**Description of the task**
Transcribe the entire listing exactly as it appears.
──────── Recorded data
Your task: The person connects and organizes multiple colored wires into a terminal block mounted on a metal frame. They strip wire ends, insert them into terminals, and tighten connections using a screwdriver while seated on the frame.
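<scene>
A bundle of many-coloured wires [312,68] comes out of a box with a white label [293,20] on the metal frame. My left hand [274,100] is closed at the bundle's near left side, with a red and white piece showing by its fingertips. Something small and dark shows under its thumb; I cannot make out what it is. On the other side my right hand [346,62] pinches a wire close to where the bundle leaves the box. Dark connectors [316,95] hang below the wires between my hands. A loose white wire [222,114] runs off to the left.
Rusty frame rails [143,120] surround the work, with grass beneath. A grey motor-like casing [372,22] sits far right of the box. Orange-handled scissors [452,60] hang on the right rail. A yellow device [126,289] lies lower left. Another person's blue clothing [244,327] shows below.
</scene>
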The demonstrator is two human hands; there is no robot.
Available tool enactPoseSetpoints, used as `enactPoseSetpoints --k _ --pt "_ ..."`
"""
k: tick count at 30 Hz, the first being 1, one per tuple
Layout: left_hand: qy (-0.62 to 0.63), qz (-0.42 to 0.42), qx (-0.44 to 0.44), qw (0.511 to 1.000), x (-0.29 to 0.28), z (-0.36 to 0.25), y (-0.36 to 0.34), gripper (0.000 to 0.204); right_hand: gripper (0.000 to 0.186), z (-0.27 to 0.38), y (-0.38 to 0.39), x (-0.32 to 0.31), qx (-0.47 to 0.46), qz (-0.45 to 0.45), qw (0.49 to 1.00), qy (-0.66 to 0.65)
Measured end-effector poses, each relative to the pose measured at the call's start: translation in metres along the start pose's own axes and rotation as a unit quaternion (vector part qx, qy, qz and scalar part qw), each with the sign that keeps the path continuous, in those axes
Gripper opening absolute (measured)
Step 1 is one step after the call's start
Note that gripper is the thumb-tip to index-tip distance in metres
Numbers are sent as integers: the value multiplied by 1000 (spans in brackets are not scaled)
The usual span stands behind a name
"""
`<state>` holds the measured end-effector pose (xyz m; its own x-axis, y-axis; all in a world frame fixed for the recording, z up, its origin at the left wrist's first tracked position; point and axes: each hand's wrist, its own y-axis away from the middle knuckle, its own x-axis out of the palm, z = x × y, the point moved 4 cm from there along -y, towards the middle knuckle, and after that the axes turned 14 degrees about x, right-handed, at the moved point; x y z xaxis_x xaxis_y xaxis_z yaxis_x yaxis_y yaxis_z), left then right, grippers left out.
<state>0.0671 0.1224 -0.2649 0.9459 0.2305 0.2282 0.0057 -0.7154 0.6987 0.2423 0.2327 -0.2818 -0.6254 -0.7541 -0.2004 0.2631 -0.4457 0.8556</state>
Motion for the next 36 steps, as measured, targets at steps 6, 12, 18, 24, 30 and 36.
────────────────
**Solution**
Your task: The person connects and organizes multiple colored wires into a terminal block mounted on a metal frame. They strip wire ends, insert them into terminals, and tighten connections using a screwdriver while seated on the frame.
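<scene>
A bundle of many-coloured wires [312,68] comes out of a box with a white label [293,20] on the metal frame. My left hand [274,100] is closed at the bundle's near left side, with a red and white piece showing by its fingertips. Something small and dark shows under its thumb; I cannot make out what it is. On the other side my right hand [346,62] pinches a wire close to where the bundle leaves the box. Dark connectors [316,95] hang below the wires between my hands. A loose white wire [222,114] runs off to the left.
Rusty frame rails [143,120] surround the work, with grass beneath. A grey motor-like casing [372,22] sits far right of the box. Orange-handled scissors [452,60] hang on the right rail. A yellow device [126,289] lies lower left. Another person's blue clothing [244,327] shows below.
</scene>
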The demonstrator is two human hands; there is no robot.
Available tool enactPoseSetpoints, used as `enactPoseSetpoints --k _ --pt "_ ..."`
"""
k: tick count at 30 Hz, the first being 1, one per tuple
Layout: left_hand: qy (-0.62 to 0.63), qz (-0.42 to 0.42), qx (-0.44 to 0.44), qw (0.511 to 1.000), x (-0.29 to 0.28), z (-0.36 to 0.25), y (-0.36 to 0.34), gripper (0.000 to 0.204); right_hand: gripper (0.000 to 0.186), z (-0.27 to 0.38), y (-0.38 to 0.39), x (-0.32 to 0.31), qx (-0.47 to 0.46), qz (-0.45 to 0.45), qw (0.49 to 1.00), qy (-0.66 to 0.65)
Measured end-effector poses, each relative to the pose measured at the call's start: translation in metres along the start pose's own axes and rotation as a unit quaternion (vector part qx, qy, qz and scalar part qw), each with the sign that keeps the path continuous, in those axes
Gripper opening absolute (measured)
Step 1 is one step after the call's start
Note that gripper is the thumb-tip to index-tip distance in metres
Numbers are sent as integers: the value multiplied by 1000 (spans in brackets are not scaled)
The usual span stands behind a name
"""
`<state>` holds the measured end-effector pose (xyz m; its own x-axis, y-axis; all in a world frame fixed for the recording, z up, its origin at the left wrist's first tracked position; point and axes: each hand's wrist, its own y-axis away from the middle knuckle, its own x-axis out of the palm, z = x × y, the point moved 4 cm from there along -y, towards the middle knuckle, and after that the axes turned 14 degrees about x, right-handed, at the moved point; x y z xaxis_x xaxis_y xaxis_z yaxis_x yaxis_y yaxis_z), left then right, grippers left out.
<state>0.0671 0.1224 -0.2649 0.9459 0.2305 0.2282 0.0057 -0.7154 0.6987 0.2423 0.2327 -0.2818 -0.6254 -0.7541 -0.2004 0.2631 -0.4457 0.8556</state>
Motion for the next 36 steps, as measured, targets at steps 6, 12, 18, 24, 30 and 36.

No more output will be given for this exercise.